Сперва он поддерживал ее за талию, опасаясь, как бы она не испортила платье, не замочила красивых башмаков, потом вовсе взял на руки и побежал еще быстрее… Ему даже не верилось, что он может так ее любить! Подумать только, ей двадцать три года, ему двадцать восемь, уже два года они могли быть мужем и женой, могли быть счастливы, как теперь.
Наконец они добрались до дома, до их бедного жилища с влажным полом, с крытой соломой и мхом крышей, зажгли свечу – ее дважды задувал ветер.
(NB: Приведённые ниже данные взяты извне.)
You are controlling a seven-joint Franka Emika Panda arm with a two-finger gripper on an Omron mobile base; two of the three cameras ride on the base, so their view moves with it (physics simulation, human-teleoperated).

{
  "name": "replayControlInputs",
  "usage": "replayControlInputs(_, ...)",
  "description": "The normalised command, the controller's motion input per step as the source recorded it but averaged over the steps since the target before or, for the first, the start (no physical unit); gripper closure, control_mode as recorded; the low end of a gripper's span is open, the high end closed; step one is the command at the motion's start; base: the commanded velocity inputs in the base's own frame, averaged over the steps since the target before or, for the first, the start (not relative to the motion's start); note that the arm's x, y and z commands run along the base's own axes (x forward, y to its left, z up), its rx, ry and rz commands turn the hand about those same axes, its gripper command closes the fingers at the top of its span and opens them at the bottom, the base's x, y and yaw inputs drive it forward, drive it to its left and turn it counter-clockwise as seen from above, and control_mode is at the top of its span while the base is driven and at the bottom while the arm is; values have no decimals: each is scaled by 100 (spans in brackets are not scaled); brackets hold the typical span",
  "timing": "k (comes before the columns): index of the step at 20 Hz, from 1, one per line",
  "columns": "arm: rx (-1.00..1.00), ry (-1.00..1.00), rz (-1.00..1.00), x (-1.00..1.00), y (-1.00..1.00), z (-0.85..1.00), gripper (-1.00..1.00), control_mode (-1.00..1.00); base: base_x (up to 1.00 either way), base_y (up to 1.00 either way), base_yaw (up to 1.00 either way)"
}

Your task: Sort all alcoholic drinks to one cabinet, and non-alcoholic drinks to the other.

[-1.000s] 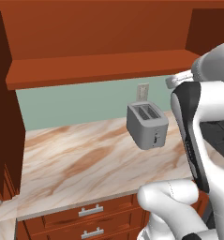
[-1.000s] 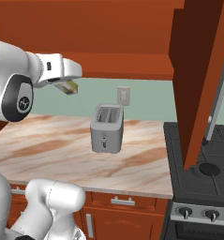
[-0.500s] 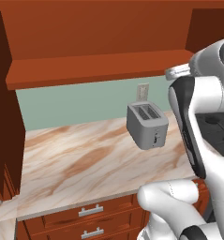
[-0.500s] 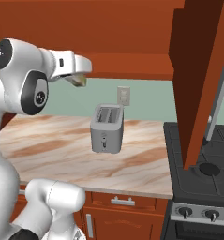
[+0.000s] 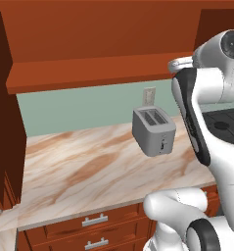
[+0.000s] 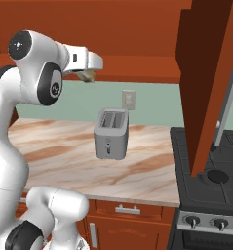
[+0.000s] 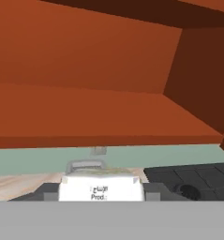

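Note:
My gripper [image 7: 101,192] is shut on a small cream-white carton [image 7: 101,186] with yellowish marks, its dark fingers [image 7: 48,191] flanking it. In the right base view the gripper [image 6: 88,74] holds the carton [image 6: 90,76] high, just in front of and slightly below the floor of an open red-brown wall cabinet [image 6: 137,68]. The hand view looks into this cabinet [image 7: 85,112], whose plank floor and back wall are bare. From the left base view the cabinet [image 5: 89,73] spans the top, with the arm at the right.
A grey toaster [image 6: 110,134] [image 5: 153,131] stands at the back of the marble counter [image 5: 89,166]. A black stove [image 6: 210,166] lies to the right. An open cabinet door [image 6: 210,83] juts out right of the arm, another door [image 5: 3,122] at far left. Drawers [image 5: 89,225] sit below.
The arm has carried the carton a little to the right and upward, closer to the cabinet's floor edge. The toaster has stayed where it was.

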Motion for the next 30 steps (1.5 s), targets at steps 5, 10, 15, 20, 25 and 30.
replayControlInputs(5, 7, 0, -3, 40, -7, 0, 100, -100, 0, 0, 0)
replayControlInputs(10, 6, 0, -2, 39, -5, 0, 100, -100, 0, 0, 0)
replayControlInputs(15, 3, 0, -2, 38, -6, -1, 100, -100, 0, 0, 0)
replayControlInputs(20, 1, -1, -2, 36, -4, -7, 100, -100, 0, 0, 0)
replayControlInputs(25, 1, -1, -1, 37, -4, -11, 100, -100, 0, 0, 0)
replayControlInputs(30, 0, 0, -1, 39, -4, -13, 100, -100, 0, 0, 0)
Бабушку Моан уже два часа назад, еще до песен, отвели со свадьбы домой. Они осторожно подошли к кроватной дверце и посмотрели в прорези, чтобы пожелать ей спокойной ночи, если она еще не спит. Неподвижная, с закрытыми глазами, она спала или притворялась спящей, чтобы не смущать их.
Они почувствовали, что остались одни.
Обоих пробирала дрожь. Он наклонился, чтобы поцеловать ее, но она отвела губы, она просто никогда не целовалась в губы и целомудренно, как в вечер их помолвки, приникла к холодной щеке Янна.
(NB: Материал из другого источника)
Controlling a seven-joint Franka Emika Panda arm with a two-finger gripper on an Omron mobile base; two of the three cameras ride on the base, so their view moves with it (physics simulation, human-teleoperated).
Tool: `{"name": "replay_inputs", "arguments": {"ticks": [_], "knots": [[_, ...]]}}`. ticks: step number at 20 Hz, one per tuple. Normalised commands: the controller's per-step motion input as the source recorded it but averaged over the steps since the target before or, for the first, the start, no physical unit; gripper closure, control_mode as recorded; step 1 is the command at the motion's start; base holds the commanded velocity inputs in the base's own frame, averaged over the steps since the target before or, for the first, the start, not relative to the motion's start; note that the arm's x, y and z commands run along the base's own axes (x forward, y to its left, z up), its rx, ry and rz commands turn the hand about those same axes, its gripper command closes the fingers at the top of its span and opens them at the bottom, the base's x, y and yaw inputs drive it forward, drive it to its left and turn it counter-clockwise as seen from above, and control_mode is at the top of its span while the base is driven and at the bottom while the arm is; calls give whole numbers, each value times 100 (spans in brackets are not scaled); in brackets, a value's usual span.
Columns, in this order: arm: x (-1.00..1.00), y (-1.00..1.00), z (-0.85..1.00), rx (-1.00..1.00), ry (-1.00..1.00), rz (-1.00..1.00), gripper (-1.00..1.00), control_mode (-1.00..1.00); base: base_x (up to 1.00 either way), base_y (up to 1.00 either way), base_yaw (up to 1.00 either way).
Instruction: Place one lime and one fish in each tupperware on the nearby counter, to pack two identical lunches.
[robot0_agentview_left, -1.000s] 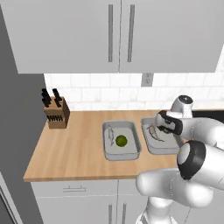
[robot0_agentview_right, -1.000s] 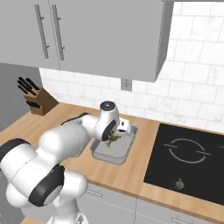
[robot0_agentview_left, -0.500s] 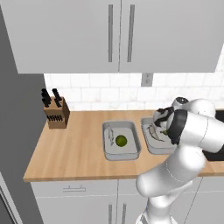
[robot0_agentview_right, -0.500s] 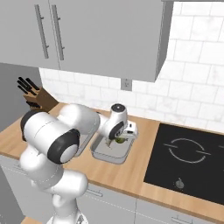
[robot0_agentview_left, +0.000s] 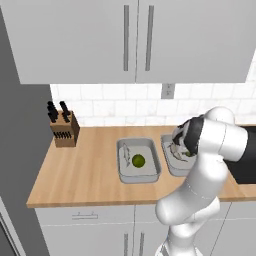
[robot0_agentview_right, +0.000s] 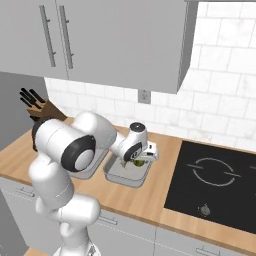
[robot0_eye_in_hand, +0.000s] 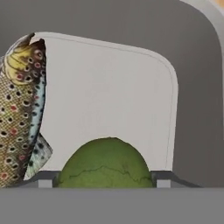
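Note:
In the hand view a green lime (robot0_eye_in_hand: 105, 164) sits between my gripper's (robot0_eye_in_hand: 101, 178) two fingertips, which stand close against its sides. A speckled fish (robot0_eye_in_hand: 19, 109) lies to its left on the white floor of the right tupperware (robot0_eye_in_hand: 109, 87). From the left base view, the gripper (robot0_agentview_left: 184, 150) reaches down into that right tupperware (robot0_agentview_left: 169, 165). The left tupperware (robot0_agentview_left: 122, 172) holds another lime (robot0_agentview_left: 138, 160). From the right base view, the gripper (robot0_agentview_right: 136, 160) is low over the right tupperware (robot0_agentview_right: 125, 176), both on the counter (robot0_agentview_right: 150, 200).
A knife block (robot0_agentview_left: 62, 131) stands at the counter's back left. A black cooktop (robot0_agentview_right: 212, 175) lies right of the tupperwares. Wall cabinets hang overhead, and my own arm crosses in front of the left tupperware in the right base view.
The arm has folded and the hand has come down into the right tupperware with the lime. The left tupperware and its lime have not moved.

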Motion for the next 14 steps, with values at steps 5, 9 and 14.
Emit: {"name": "replay_inputs", "arguments": {"ticks": [5,9,14], "knots": [[2,0,-2,0,0,0,-100,-100,0,0,0],[-10,0,29,0,-5,0,-100,-100,0,0,0],[-30,9,63,0,-10,0,-100,-100,0,0,0]]}}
В бедной низенькой лачуге было очень холодно. Ах, если бы она была богата, как прежде, с какой радостью она убрала бы их красивую комнату, совсем не похожую на эту, с земляным полом… Она все еще не привыкла к этим стенам из темного гранита, к грубым вещам, окружавшим ее. Но Янн, ее Янн, был с ней, и от этого все переменилось, она ничего не видела вокруг…
Теперь их лица встретились, неровное дыхание смешалось, и она уже не отвела своих губ, наслаждаясь поцелуем, которому не было конца. Оба дрожали как в лихорадке. Казалось, у них не было ни сил, ни желания прервать это долгое объятие.
Наконец она отстранилась.
– Нет, Янн!.. – обеспокоенно проговорила она. – Бабушка может нас увидеть!
Но он, улыбнувшись, вновь нашел ее губы и быстро взял их в свои, точно мучимый жаждой человек, у которого отняли сосуд со свежей водой.
Последовавшее движение нарушило прелесть упоительной нерешительности. Янн, в первые мгновения опустившийся перед Го на колени, как перед Мадонной, вновь ощутил в себе что-то дикое. Он украдкой взглянул туда, где спала старая Ивонна, досадуя на то, что она находится так близко, и пытаясь найти способ, чтобы их не было видно. Не выпуская губ Го из своих, он протянул назад руку и тыльной стороной ладони загасил свечу.